Core anti-spam Firewall Technology Analysis

Last Update:2018-12-03 Source: Internet

Author: User

Tags mx record

Developer on Alibaba Coud: Build your first app with APIs, SDKs, and tutorials on the Alibaba Cloud. Read more ＞

The origins and technical roots of Spam

The SMTP protocol itself is a simplified mail delivery protocol, which lacks many necessary identity authentication. This is one of the reasons why SMTP protocol causes spam flooding. The SMTP protocol allows the sender to forge the vast majority of the sender's characteristic information, such as the sender and mail route. Even after anonymous forwarding, open forwarding, and open proxy, it can almost completely erase the characteristics of spam senders. Currently, the vast majority of spam have forged their real sending sources, which makes it very difficult to stop the spread of spam.

The SMTP protocol still lacks some necessary behavior control and cannot effectively identify normal mail sending and spam sending behaviors. This is the second cause of spam flooding. Spam usually has certain behavioral characteristics, such as sending an extremely large number of emails within a short period of time, and usually have specific communication characteristics in mail communication.

Anti-Spam technology has certain defects. For example, it cannot be absolutely precise in the judgment of spam, or it requires a great cost; it is either because of restrictions in the actual environment that cannot be applied. For example, you cannot completely overturn the original SMTP protocol and use a new mail protocol that can avoid spam generation and transmission. Therefore, relying solely on technical means cannot completely solve spam.

Analysis of Anti-Spam technology

We take the protection technology used by an anti-spam firewall as an example to analyze which technologies are used by the Anti-Spam firewall. The Anti-Spam Firewall uses the following protection technologies:

1. Denial of Service Attack and security protection
2 IP address blocking list
3. Speed Control
4 dual-layer virus scanning
5. Custom Rules
6. Spam fingerprint check
7 email intent Analysis
8. Bayesian Intelligent Analysis
9 Rule-Based Scoring System
10 virus protection for decompressed files

Because Rate Control, virus scanning, and virus protection for extracted files are virus-specific, we will not discuss this feature as a subsidiary of anti-spam, it is worth mentioning that the firewall's defense against DDoS attacks is different from the anti-spam firewall's defense against DoS attacks. The Anti-Spam Firewall prevents DoS attacks by sending a large number of spam mails to an email address within a short period of time.

The core technologies for spam include Bayesian Intelligent Analysis, spam fingerprint check, rule-based scoring system, and custom rules, its core is Bayesian Intelligent Analysis and spam fingerprint detection technology. Next we will analyze anti-spam filtering technology one by one:

1. Spam fingerprint check

When talking about the fingerprint check on spam, many people think it is mysterious. In fact, the so-called mail fingerprint is a combination of some strings in the mail content, also known as snapshots. It identifies information that has been confirmed as spam from similar but different information. For example, if you are often troubled by spam, you will not be unfamiliar with the following terms: "proxy service", "Enrollment", "cash ", do you think of spam when you see them?

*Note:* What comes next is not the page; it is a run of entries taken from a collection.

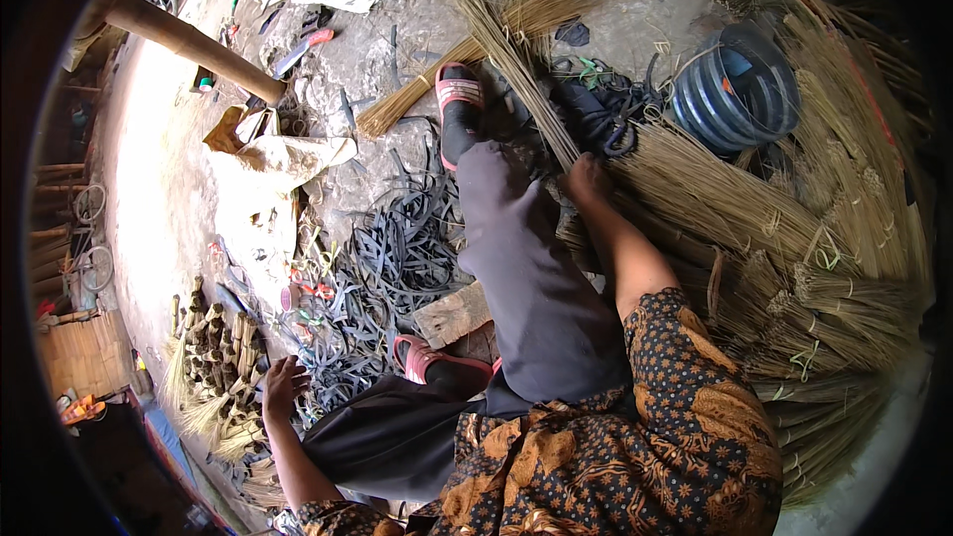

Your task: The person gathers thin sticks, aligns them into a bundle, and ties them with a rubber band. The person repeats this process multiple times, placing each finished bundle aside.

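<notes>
My right hand (588, 180) is closed around the near end of a thin bundle of straw-like stalks (516, 69), which slants away to the upper left across another bundle on the ground. Beneath and beside that hand are long piles of the same dry stalks (715, 179). At the lower left, my left hand (286, 385) hovers with its fingers apart and nothing visible in them. Close to it lies a stack of short brooms or tied stalks with dark knobbly ends (220, 347). Black rubber-like strips (402, 248) lie tangled between my hands.
A bluish ribbed tub (735, 87) stands among the stalks at right. A wooden block (453, 314) lies by my pink sandal (427, 357). At upper left are a thick bamboo pole (189, 45), a knife-like blade (294, 58) and a crumpled sack (288, 154).
</notes>
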A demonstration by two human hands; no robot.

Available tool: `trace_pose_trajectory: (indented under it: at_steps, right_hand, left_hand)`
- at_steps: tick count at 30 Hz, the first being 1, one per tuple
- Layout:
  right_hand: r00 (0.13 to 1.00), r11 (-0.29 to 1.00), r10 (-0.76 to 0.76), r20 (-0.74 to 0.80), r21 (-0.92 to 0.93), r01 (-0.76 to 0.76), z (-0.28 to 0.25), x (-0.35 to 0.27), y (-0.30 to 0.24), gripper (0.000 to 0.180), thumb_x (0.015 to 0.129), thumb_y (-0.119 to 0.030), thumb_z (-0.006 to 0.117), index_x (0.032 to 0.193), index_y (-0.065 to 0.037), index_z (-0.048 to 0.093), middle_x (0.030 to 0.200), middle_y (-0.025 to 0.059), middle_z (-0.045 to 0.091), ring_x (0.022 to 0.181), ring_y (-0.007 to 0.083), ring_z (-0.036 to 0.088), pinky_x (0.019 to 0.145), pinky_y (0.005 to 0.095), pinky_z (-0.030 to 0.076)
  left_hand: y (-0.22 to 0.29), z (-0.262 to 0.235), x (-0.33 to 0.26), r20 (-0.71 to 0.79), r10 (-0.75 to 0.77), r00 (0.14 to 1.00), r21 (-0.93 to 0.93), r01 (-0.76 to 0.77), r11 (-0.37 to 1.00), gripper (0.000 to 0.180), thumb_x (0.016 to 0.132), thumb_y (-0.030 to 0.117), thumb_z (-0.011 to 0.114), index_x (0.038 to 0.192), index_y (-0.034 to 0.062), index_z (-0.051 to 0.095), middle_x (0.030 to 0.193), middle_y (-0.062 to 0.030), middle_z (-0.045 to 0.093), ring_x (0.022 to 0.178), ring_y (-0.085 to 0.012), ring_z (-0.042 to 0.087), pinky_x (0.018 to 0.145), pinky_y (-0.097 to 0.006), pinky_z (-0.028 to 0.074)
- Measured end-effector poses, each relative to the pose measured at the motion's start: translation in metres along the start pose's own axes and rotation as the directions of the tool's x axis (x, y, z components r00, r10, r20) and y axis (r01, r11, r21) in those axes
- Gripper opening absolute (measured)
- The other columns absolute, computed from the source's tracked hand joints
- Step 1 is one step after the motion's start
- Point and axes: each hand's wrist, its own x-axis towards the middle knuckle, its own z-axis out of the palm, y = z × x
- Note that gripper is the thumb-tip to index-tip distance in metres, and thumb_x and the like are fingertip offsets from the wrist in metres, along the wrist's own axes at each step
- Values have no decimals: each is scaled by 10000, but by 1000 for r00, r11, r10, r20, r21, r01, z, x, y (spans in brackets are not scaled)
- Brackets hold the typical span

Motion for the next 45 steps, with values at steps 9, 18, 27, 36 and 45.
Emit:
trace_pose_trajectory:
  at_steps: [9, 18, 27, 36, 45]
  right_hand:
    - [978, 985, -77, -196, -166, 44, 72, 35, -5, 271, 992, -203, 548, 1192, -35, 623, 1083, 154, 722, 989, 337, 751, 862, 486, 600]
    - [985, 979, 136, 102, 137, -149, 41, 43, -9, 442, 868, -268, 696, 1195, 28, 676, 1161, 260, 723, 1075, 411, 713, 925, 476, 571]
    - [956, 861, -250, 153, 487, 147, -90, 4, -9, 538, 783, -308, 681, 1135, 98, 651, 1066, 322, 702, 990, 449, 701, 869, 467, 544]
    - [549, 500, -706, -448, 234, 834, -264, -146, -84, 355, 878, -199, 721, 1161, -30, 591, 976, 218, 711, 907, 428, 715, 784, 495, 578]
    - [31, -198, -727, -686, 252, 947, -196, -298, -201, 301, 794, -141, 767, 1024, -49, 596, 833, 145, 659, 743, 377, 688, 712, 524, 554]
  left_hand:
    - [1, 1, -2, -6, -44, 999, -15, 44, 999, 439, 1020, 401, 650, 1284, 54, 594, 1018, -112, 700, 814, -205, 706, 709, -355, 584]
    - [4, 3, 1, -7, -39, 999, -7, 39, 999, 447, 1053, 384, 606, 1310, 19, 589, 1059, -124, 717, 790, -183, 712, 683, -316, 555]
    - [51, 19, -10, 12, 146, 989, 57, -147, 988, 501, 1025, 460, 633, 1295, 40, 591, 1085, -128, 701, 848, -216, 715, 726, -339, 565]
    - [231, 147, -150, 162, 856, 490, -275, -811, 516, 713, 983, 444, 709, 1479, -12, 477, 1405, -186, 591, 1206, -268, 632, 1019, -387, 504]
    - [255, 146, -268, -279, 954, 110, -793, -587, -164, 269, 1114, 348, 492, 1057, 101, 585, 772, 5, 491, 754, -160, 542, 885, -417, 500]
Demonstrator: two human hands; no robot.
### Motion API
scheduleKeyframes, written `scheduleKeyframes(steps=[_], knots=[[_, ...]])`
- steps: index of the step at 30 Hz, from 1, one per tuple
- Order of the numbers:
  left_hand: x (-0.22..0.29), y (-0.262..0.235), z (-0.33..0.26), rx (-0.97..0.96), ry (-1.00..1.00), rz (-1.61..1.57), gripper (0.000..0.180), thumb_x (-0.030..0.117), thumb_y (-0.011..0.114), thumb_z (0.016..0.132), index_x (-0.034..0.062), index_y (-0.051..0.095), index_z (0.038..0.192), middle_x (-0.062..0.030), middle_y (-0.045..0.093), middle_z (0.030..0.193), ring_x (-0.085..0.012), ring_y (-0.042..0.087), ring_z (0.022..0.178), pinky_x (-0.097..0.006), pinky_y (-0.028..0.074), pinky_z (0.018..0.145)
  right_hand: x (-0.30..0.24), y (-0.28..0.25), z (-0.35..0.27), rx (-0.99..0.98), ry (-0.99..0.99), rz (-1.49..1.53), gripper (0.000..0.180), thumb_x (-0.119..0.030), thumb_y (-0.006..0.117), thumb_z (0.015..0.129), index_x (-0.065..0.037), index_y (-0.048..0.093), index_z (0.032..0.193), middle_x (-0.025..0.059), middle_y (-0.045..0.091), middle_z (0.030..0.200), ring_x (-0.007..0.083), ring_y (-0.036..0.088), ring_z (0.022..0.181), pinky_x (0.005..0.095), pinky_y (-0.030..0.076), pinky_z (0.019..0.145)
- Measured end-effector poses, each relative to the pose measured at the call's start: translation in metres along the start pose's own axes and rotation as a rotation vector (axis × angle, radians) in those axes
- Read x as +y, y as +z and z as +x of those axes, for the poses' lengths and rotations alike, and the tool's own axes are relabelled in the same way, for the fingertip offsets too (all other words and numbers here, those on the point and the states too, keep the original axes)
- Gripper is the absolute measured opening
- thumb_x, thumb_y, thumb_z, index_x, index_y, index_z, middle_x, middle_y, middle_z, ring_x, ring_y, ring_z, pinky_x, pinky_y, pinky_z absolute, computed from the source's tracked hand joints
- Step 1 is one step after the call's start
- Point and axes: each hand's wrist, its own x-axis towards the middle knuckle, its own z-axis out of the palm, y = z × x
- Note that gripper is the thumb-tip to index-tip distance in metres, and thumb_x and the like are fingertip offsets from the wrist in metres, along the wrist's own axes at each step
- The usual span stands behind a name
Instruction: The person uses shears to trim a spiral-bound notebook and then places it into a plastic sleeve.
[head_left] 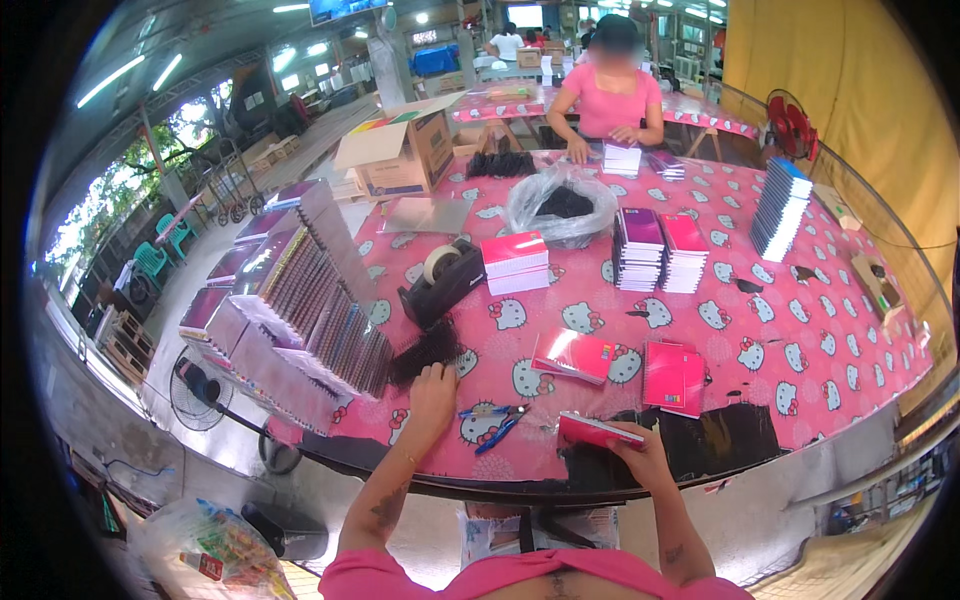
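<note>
My left hand (433,390) reaches to the near edge of a pile of black binding coils (425,352). Its fingers curl down and press together on the coils, so the fingertips are partly hidden. In my right hand (642,460) is a thin pink-red notebook (598,430), gripped at its right end above the table's front edge. Blue-handled pliers (500,428) lie between my hands. Beyond the held notebook rest a few loose pink-red notebooks (575,355), with more notebooks (675,376) to their right.
Tall stacks of coil-bound notebooks (315,305) stand at the left. Past the coils are a black tape dispenser (442,282), a notebook stack (516,264) and a plastic bag (560,205) holding black pieces. Across the table a co-worker (612,100) handles a stack of notebooks (621,160).
</note>
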Motion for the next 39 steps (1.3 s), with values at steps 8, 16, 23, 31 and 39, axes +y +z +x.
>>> scheduleKeyframes(steps=[8, 16, 23, 31, 39], knots=[[0.044, -0.05, 0.0, 0.283, 0.02, -0.412, 0.021, 0.013, 0.064, 0.093, 0.007, 0.066, 0.113, -0.0145, 0.061, 0.093, -0.0354, 0.064, 0.081, -0.046, 0.052, 0.072, 0.002, 0.001, 0.008, -0.011, 0.0, -0.163, 0.025, -0.007, 0.072, 0.092, 0.0, 0.07, 0.116, 0.0026, 0.071, 0.1, 0.0094, 0.061, 0.095, 0.0268, 0.049, 0.088], [0.117, -0.066, -0.024, 0.037, 0.192, -0.875, 0.022, 0.008, 0.067, 0.093, 0.0056, 0.071, 0.114, -0.0141, 0.067, 0.091, -0.0295, 0.064, 0.074, -0.038, 0.049, 0.064, 0.002, 0.007, 0.014, 0.03, -0.001, -0.161, 0.026, -0.005, 0.072, 0.092, 0.0, 0.069, 0.117, 0.0036, 0.071, 0.103, 0.0107, 0.062, 0.098, 0.027, 0.048, 0.09], [0.127, -0.063, -0.019, 0.109, 0.248, -0.909, 0.02, 0.01, 0.07, 0.091, 0.0046, 0.073, 0.11, -0.0124, 0.07, 0.085, -0.0263, 0.067, 0.072, -0.036, 0.048, 0.063, 0.008, 0.01, 0.015, 0.031, -0.028, -0.059, 0.027, -0.006, 0.071, 0.093, 0.0, 0.069, 0.119, 0.0034, 0.071, 0.104, 0.0101, 0.062, 0.098, 0.0264, 0.048, 0.09], [0.134, -0.06, -0.01, -0.051, 0.151, -0.94, 0.016, 0.013, 0.069, 0.093, 0.0028, 0.073, 0.104, -0.0129, 0.069, 0.082, -0.0277, 0.065, 0.068, -0.035, 0.049, 0.062, 0.003, 0.011, 0.014, 0.029, -0.043, -0.022, 0.024, -0.007, 0.07, 0.094, -0.001, 0.069, 0.118, 0.0022, 0.071, 0.101, 0.0091, 0.061, 0.096, 0.0253, 0.048, 0.088], [0.122, -0.061, 0.012, -0.116, 0.317, -0.955, 0.017, 0.012, 0.067, 0.093, 0.0053, 0.069, 0.109, -0.0136, 0.064, 0.086, -0.0355, 0.063, 0.077, -0.041, 0.049, 0.07, 0.002, 0.007, 0.012, -0.004, -0.011, -0.073, 0.024, -0.005, 0.069, 0.095, -0.001, 0.07, 0.118, 0.0032, 0.071, 0.099, 0.0088, 0.06, 0.094, 0.0253, 0.048, 0.087]])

In fact, this is the fingerprint of spam, and it shares the same idea with the feature code recognition of anti-virus technology. The Anti-Spam firewall identifies similar but different information that has been confirmed as spam, and finally identifies spam.

Of course, the accuracy of the fingerprint check depends on the fingerprint library of spam. The Anti-Spam firewall first assigns a value to each character that appears in the email, it is worth mentioning that this value is determined to be classified according to the characteristics of specific garbage use rules, and then a comprehensive value is calculated using the statistical method. It can also be determined based on whether it is similar to other emails received multiple times (multiple similar emails may be spams ).

2 Bayesian Intelligent Analysis

In my opinion, Bayes' Intelligent Analysis is suspected of being fashionable, mainly due to the poisoning of the AI course at school, and the visual fatigue of intelligent words, after all, if a technology can be linked to intelligence, it seems a lot more advanced. In fact, this intelligent analysis is just an application of the statistical law. Of course, objectively speaking, this statistical application indeed makes anti-spam a lot smarter. Now, it is a waste of time to talk about it. Today, we will not talk about Bayesian law, but will directly introduce Bayesian anti-spam algorithms, through the algorithm, we can see that this smart analysis is actually an Intelligent Analysis of Anti-spam by Combining IP blocking list, spam fingerprint check, and statistical rules.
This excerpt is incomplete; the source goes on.